In innovation platforms in Malanville and Glazoué in Benin, the price of parboiled rice rose from USD 0.66 per kilogram before GEM was introduced to USD 0.94 per kilogram.

Similarly, the price of parboiled rice increased from an average of USD 0.63 per kilogram to USD 0.90 per kilogram because of the GEM parboiling center in the Lafia Innovation Platform in Nasarawa, Nigeria. The innovation platform actors sold about 440 tons of parboiled rice between July 2016 and March 2018, earning net profits of USD 101,200. About 1,800 parboilers are engaged in GEM parboiling service.

The benefits of GEM in the Lafia Innovation Platform have gone beyond parboiling: the actors were able to obtain loans, farmers now have better access to quality seed of the popular varieties FARO 44 and FARO 52, local artisans were trained in fabricating GEM components, and quality control was introduced throughout the value chain.

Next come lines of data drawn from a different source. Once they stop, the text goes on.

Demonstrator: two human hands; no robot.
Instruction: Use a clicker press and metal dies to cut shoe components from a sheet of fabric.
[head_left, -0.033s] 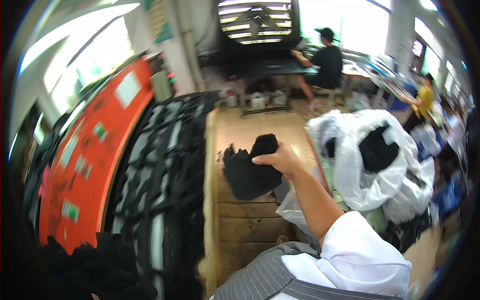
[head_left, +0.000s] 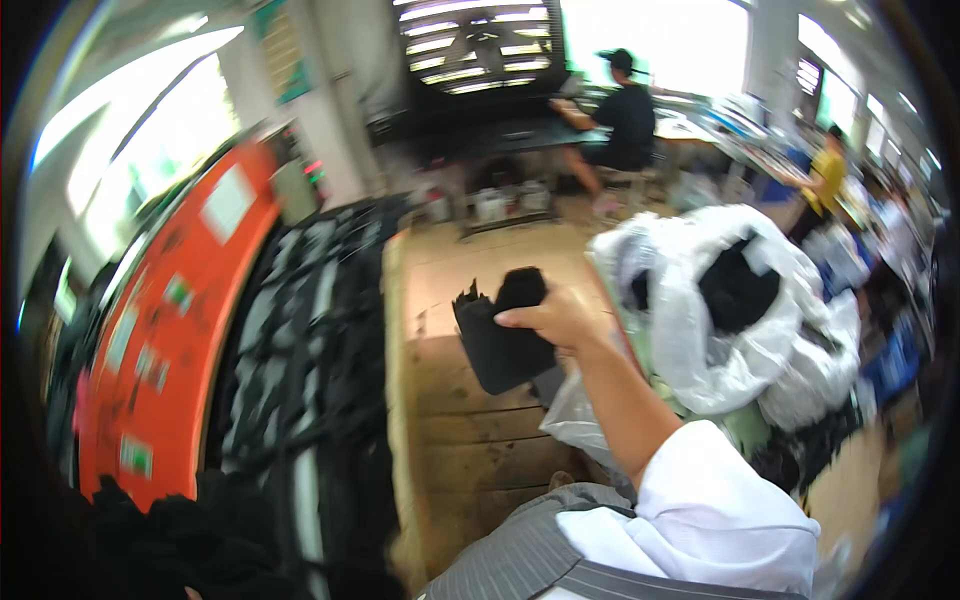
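Note:
A stack of black cut fabric pieces (head_left: 505, 352) with a ragged left edge is pinched in my right hand (head_left: 562, 318). The thumb lies across its face, and the fingers behind are hidden. My right arm is stretched out over the aisle between the table and the white bag. At the lower left a dark bundle of black fabric pieces (head_left: 190, 535) rises close to me. Only a sliver of my left hand (head_left: 192, 593) shows under it, at the picture's lower edge, and the bundle appears to rest in its grip.
Strips of black and grey fabric (head_left: 290, 350) cover the table on my left, beside an orange board (head_left: 175, 330). White plastic bags (head_left: 690, 350) with black cloth stand to the right. Beyond are a seated person (head_left: 628, 120), a fan (head_left: 478, 45) and a person in yellow (head_left: 826, 175).
The surroundings have shifted left and slightly up in the picture as my view turns. My right hand with the black pieces has moved slightly left; the piece now looks narrower.

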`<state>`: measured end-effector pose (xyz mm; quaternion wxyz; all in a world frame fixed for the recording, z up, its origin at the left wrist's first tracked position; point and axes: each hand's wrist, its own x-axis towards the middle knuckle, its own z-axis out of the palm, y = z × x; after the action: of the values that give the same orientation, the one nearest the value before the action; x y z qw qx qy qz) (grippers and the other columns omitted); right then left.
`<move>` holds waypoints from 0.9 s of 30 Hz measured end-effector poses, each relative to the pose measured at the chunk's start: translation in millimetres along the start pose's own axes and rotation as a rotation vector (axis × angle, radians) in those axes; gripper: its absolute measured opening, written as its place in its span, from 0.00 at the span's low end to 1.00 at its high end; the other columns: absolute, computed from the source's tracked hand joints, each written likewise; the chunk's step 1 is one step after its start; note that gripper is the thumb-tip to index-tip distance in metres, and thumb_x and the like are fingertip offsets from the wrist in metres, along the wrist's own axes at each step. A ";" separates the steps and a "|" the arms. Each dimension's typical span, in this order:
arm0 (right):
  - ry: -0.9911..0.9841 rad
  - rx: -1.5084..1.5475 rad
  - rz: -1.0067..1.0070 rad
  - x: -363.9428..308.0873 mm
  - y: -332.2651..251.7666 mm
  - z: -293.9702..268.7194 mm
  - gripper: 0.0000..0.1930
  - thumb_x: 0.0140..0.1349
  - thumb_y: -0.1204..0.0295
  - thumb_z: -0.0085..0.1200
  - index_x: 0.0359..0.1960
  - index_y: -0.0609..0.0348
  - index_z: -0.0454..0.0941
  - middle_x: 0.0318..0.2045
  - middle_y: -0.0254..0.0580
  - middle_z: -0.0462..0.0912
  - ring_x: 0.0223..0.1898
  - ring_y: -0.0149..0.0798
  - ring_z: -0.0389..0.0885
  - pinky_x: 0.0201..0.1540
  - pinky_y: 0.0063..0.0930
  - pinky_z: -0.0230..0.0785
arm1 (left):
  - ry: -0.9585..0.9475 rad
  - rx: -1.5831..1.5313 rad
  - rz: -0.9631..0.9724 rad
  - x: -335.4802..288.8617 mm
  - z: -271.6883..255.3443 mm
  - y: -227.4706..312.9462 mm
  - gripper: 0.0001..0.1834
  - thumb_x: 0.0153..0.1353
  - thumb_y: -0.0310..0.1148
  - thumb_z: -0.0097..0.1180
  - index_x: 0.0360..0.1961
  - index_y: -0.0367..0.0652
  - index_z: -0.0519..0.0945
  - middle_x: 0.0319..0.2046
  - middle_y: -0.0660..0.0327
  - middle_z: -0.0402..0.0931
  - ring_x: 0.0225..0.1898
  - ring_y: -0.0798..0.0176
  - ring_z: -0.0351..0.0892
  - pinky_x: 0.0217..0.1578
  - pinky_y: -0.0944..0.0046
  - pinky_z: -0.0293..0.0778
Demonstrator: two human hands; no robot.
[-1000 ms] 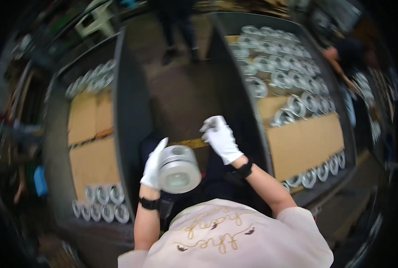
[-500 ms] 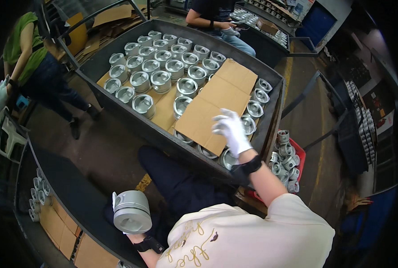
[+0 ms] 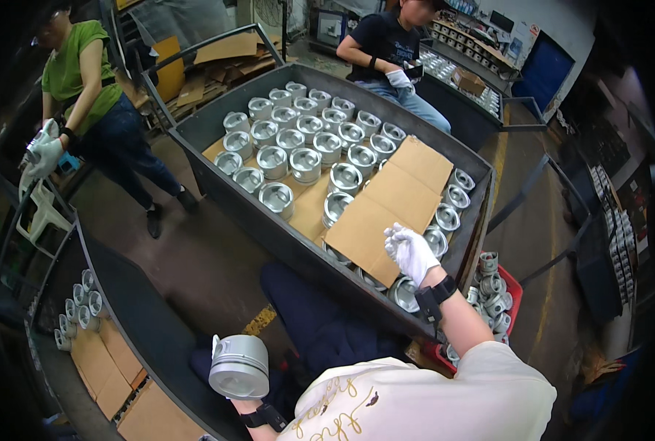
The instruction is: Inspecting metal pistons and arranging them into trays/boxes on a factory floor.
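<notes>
A grey metal piston (image 3: pixel 240 360) rests in my left hand (image 3: pixel 215 345), low at the left. Only a bit of white glove shows past the piston's side; most of the fingers are hidden behind it. My right hand (image 3: pixel 411 253), also in a white glove, is over the near right part of a folded brown cardboard sheet (image 3: pixel 395 206). Its fingers are loosely curled and slightly apart, with nothing visible in them. That sheet lies on top of pistons in a dark bin (image 3: pixel 228 187). Rows of upright pistons (image 3: pixel 305 163) stand in the bin on more cardboard.
A second dark bin (image 3: pixel 132 309) at lower left holds pistons and cardboard. Right of the main bin, a red basket (image 3: pixel 516 294) is piled with pistons. One person (image 3: pixel 85 95) stands at the left; another person (image 3: pixel 390 62) sits beyond the bin holding a phone.
My view has shifted, so the bins appear lower and further right. My right hand's spread fingers have curled in, near the sheet's edge. The piston stays in my left hand.
</notes>
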<state>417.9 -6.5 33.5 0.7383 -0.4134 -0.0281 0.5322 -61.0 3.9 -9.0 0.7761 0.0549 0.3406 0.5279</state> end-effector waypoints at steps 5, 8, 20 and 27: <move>-0.104 -0.022 0.060 -2.4 20.6 32.1 0.15 0.56 0.82 0.45 0.46 0.58 0.64 0.38 0.47 0.75 0.30 0.38 0.77 0.33 0.29 0.76 | -0.080 0.038 0.091 21.2 4.8 -1.1 0.17 0.66 0.50 0.46 0.38 0.48 0.77 0.32 0.59 0.78 0.31 0.57 0.80 0.38 0.54 0.79; -0.143 0.017 0.116 -4.8 35.7 44.1 0.13 0.57 0.81 0.46 0.45 0.57 0.65 0.37 0.48 0.76 0.31 0.40 0.79 0.35 0.30 0.77 | -0.145 0.074 0.114 39.4 13.1 -4.4 0.17 0.66 0.49 0.46 0.39 0.48 0.77 0.33 0.59 0.78 0.32 0.58 0.80 0.38 0.54 0.79; 0.057 -0.118 -0.717 104.6 -272.2 43.3 0.18 0.62 0.72 0.42 0.56 0.50 0.64 0.35 0.47 0.80 0.28 0.37 0.77 0.33 0.31 0.76 | -0.255 0.221 0.204 63.0 10.7 -22.7 0.16 0.67 0.48 0.45 0.44 0.49 0.75 0.38 0.59 0.77 0.34 0.59 0.79 0.39 0.54 0.79; -0.025 -0.166 -0.544 122.2 -239.6 29.1 0.15 0.55 0.82 0.45 0.44 0.51 0.68 0.36 0.46 0.80 0.29 0.39 0.78 0.32 0.31 0.78 | -0.234 0.284 0.321 58.0 -5.4 -27.0 0.16 0.67 0.46 0.45 0.47 0.49 0.74 0.40 0.59 0.76 0.36 0.59 0.79 0.40 0.54 0.78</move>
<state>639.4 87.3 157.3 0.8174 -0.4431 -0.1904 0.3152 -30.8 40.3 -52.4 0.7010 0.2777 0.3061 0.5811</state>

“This GEM technology is a great relief to Africa as we are now able to provide quality rice to Nigerian markets,” declared Joshua Jonathan, Lafia Innovation Platform chairman.

“The project showed that market-driven technologies and innovations are the catalysts to sustainable technology adoption by smallholders and entrepreneurs, including youth, in the rice value chain,” said Dr. Sanyang.

The next level Building on the success of the SARD-SC project, the AfDB recently launched Technologies for African Agricultural Transformation, a new initiative on a knowledge- and innovation-based response to the recognized need for scaling out proven technologies across Africa.

“We have seen the potential of all the rice technologies and innovations,” said Dr. Jonas Chianu, AfDB economist. “The future for us is to now take some of these technologies we have seen under the SARD-SC project to the next level for wider dissemination.”